* [WHAT IS EXPECTED]: All lines from the line containing "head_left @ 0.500" up to and including the last line of the listing below should be echoed exactly; no other lines belong in the response.

* [PROVIDED RECORDS]:
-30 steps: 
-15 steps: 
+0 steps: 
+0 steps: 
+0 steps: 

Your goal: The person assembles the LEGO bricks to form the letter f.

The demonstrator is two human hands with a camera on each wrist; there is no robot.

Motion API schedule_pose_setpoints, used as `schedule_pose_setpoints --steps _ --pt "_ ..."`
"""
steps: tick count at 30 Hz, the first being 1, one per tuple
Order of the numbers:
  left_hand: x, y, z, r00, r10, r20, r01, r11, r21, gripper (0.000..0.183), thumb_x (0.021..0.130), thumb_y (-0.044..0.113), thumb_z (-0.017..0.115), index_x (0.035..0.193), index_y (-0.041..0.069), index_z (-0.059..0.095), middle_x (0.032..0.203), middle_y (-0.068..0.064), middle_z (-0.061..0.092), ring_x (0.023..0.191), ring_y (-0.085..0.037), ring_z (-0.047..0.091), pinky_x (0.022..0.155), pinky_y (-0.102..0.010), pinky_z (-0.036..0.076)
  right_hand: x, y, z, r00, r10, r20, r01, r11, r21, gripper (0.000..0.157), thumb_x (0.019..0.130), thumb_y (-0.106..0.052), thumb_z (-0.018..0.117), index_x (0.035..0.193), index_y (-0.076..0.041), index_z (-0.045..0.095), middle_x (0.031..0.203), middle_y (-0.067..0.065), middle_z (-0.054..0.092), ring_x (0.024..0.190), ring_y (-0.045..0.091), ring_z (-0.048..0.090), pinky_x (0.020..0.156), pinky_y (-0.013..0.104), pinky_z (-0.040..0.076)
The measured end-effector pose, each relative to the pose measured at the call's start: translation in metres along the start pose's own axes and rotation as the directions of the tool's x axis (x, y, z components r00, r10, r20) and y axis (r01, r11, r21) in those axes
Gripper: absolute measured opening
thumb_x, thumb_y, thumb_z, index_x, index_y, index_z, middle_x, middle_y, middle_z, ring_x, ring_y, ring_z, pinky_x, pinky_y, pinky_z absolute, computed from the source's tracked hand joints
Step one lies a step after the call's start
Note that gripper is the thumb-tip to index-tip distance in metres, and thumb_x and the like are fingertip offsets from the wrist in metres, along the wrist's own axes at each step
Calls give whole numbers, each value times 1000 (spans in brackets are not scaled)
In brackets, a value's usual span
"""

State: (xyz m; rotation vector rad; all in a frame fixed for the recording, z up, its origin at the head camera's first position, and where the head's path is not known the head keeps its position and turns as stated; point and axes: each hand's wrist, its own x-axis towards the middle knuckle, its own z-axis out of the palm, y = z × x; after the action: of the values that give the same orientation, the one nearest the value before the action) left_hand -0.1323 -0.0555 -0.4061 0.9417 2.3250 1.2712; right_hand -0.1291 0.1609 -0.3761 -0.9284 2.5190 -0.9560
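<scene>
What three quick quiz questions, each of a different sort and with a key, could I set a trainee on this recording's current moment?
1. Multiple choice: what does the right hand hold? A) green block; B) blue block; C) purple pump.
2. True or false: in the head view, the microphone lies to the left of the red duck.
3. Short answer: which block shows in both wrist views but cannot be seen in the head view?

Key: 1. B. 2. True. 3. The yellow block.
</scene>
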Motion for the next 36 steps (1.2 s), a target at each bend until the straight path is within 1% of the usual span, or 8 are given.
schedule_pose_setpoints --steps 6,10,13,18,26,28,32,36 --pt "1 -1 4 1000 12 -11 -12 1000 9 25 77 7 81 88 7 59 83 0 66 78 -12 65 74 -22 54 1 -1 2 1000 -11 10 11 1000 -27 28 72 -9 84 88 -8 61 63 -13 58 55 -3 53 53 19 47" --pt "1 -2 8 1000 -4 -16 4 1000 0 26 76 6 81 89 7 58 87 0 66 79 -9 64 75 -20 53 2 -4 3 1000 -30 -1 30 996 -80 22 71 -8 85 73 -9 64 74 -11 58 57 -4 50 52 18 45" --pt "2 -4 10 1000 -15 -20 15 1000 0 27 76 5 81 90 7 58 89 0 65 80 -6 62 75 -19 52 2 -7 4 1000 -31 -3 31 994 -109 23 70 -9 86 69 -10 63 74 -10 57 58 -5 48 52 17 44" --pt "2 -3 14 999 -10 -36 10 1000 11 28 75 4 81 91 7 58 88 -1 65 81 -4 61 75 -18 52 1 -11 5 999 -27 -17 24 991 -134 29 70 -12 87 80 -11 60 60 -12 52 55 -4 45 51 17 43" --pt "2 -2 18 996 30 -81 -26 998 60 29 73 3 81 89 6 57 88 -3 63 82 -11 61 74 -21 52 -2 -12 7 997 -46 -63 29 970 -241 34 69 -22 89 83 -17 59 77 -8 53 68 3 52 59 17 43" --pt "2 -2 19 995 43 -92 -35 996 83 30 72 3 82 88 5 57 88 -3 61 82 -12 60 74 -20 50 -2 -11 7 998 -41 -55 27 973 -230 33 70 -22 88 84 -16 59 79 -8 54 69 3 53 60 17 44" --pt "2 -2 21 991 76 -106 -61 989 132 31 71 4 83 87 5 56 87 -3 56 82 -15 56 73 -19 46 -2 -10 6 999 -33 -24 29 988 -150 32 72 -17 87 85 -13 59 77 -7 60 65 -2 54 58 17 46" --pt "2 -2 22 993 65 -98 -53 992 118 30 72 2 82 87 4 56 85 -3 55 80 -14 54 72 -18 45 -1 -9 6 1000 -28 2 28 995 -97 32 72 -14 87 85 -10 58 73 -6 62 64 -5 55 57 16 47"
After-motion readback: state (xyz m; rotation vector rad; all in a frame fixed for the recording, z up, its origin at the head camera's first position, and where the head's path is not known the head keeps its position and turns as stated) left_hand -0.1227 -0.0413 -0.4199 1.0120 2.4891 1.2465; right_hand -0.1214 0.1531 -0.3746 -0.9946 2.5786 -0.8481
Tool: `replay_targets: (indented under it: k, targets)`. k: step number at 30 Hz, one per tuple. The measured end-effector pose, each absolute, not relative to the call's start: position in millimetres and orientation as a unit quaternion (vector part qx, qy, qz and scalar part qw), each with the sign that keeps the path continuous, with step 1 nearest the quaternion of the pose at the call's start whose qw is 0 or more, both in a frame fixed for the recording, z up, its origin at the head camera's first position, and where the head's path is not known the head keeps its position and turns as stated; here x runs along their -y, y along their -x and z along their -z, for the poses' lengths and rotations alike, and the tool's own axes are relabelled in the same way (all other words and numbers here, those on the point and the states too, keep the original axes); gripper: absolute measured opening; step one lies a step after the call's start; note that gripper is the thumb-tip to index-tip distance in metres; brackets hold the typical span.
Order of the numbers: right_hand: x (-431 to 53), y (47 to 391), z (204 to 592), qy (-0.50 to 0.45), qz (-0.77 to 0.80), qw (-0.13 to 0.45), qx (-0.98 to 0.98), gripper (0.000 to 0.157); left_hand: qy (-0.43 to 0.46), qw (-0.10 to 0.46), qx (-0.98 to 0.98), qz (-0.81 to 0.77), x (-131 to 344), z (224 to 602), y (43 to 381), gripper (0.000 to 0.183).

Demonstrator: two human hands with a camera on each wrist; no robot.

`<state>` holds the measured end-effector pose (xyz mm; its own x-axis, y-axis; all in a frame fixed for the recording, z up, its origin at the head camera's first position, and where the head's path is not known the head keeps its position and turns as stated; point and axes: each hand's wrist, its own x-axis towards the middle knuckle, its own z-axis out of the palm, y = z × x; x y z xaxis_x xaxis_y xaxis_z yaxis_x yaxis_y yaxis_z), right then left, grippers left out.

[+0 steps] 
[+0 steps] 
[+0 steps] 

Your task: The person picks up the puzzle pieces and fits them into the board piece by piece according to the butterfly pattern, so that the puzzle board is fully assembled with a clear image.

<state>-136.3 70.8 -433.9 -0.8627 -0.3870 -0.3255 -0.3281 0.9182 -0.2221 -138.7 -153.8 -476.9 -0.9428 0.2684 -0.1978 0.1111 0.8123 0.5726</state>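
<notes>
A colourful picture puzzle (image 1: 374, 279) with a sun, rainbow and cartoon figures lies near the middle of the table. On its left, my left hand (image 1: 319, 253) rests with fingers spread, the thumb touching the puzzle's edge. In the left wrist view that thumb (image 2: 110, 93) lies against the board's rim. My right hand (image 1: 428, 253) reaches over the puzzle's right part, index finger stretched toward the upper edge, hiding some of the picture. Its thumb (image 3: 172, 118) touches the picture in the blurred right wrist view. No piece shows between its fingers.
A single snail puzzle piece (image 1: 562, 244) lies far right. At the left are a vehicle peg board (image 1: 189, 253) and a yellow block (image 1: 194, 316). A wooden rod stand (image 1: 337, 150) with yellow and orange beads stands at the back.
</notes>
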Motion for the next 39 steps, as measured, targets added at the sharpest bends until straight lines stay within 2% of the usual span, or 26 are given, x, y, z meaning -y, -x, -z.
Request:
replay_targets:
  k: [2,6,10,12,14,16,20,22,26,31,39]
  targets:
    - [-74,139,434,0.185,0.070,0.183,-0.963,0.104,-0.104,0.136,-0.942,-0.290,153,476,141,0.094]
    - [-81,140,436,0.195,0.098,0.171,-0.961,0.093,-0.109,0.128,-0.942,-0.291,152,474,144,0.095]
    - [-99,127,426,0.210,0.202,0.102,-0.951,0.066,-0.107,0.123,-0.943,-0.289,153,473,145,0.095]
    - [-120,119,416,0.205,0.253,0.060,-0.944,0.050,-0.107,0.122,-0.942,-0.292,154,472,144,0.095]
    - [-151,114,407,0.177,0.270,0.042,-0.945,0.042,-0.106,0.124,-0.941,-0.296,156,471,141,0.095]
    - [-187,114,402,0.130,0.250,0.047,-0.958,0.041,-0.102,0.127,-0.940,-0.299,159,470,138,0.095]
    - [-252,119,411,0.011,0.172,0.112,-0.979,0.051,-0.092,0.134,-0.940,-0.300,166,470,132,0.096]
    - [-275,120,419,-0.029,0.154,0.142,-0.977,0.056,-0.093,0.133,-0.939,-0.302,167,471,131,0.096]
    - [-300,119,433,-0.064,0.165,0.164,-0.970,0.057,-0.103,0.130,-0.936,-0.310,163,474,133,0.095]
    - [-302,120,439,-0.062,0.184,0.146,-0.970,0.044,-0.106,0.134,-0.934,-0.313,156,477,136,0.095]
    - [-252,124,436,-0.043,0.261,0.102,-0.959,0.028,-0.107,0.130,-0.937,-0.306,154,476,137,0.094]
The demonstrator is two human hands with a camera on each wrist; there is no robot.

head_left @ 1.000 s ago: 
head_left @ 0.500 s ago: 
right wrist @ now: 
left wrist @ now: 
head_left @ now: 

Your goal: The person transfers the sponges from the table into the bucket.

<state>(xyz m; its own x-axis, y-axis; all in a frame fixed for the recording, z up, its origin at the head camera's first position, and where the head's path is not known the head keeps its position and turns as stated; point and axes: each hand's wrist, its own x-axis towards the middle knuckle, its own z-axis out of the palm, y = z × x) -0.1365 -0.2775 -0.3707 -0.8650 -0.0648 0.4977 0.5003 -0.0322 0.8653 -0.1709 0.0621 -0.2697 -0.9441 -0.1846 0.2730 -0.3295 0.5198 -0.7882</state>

* [YOUR SOLUTION]:
head_left @ 0.500 s ago: 
right wrist @ now: 
left wrist @ now: 
head_left @ now: 

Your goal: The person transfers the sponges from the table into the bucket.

<state>(xyz m; its own x-axis, y-axis; all in a frame fixed for the recording, z up, its origin at the head camera's first position, and where the head's path is not known the head keeps its position and turns as stated; point and axes: each hand's wrist, its own x-axis towards the middle knuckle, its own z-axis out of the palm, y = z × x) -0.1365 -0.2775 -0.3707 -0.8650 -0.0648 0.4977 0.5003 -0.0322 0.8653 -0.1709 0.0621 -0.2697 -0.9441 -0.1846 0.2730 -0.3295 0.5198 -0.7882</state>

This exercise calls for no further output.